**TASK DIRECTIONS**
Everything from the line containing "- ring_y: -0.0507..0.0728" through the final line of the material is to be restated word for word, and only that.

□ □ □ □ □ □ □

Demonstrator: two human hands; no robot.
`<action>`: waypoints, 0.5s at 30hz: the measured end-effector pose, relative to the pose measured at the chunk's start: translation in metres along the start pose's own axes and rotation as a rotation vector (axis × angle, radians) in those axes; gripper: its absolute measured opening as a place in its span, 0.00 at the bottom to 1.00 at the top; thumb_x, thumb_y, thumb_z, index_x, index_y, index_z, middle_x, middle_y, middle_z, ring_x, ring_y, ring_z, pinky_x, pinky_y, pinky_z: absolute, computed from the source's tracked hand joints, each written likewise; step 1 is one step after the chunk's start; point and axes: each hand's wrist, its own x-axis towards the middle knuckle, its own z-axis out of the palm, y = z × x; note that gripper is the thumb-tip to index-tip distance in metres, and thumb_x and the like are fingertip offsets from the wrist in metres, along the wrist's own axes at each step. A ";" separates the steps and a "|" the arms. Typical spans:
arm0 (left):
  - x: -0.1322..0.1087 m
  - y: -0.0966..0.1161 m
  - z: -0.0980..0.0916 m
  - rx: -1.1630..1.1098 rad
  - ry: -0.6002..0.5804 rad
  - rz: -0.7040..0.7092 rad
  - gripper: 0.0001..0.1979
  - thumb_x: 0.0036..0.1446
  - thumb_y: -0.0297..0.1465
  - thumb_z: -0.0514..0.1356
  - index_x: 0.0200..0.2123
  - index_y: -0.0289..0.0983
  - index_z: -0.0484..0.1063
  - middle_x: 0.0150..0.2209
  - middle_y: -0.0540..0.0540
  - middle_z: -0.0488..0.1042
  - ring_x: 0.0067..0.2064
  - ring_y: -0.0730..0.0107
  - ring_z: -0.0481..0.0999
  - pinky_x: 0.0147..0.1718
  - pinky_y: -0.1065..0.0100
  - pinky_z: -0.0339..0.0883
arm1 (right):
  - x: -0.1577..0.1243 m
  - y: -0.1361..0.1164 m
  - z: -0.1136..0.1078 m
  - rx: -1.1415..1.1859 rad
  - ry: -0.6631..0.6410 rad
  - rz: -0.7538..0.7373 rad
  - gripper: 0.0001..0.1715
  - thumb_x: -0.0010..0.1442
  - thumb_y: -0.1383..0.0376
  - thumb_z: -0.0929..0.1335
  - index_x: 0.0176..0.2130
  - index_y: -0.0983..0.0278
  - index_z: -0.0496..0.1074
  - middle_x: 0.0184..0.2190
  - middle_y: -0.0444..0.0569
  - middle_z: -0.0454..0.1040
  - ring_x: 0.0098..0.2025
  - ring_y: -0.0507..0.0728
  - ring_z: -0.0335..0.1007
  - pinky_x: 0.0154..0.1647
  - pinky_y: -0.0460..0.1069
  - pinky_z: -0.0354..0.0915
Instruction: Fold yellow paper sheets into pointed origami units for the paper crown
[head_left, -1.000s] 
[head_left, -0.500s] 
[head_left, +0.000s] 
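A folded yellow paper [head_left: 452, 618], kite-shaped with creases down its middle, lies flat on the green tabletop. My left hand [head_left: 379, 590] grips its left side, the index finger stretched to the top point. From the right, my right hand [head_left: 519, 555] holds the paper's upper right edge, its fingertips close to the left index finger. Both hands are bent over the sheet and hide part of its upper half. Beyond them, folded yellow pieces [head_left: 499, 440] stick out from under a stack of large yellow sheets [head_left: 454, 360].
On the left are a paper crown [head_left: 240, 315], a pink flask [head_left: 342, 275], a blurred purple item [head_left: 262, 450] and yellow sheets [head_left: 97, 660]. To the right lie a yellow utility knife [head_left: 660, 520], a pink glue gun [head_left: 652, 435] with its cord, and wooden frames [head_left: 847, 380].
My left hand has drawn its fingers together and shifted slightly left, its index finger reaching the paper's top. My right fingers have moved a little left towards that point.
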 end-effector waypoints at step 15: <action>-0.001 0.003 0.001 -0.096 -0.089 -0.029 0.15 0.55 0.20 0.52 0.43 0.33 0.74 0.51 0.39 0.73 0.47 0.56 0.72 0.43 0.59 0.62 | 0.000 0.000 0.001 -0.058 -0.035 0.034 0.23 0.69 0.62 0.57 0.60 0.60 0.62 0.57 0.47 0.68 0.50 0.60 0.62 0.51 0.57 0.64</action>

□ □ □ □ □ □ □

**THE ANSWER**
  - ring_y: -0.0507..0.0728
  - ring_z: -0.0335..0.1007
  - pinky_x: 0.0154..0.1647
  - pinky_y: -0.0460..0.1069
  - pinky_z: -0.0354..0.0915
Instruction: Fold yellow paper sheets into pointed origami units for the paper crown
[head_left, -1.000s] 
[head_left, -0.500s] 
[head_left, +0.000s] 
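A folded yellow paper [head_left: 452, 618], kite-shaped with creases down its middle, lies flat on the green tabletop. My left hand [head_left: 379, 590] grips its left side, the index finger stretched to the top point. From the right, my right hand [head_left: 519, 555] holds the paper's upper right edge, its fingertips close to the left index finger. Both hands are bent over the sheet and hide part of its upper half. Beyond them, folded yellow pieces [head_left: 499, 440] stick out from under a stack of large yellow sheets [head_left: 454, 360].
On the left are a paper crown [head_left: 240, 315], a pink flask [head_left: 342, 275], a blurred purple item [head_left: 262, 450] and yellow sheets [head_left: 97, 660]. To the right lie a yellow utility knife [head_left: 660, 520], a pink glue gun [head_left: 652, 435] with its cord, and wooden frames [head_left: 847, 380].
My left hand has drawn its fingers together and shifted slightly left, its index finger reaching the paper's top. My right fingers have moved a little left towards that point.
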 end-effector waypoints at step 15: <action>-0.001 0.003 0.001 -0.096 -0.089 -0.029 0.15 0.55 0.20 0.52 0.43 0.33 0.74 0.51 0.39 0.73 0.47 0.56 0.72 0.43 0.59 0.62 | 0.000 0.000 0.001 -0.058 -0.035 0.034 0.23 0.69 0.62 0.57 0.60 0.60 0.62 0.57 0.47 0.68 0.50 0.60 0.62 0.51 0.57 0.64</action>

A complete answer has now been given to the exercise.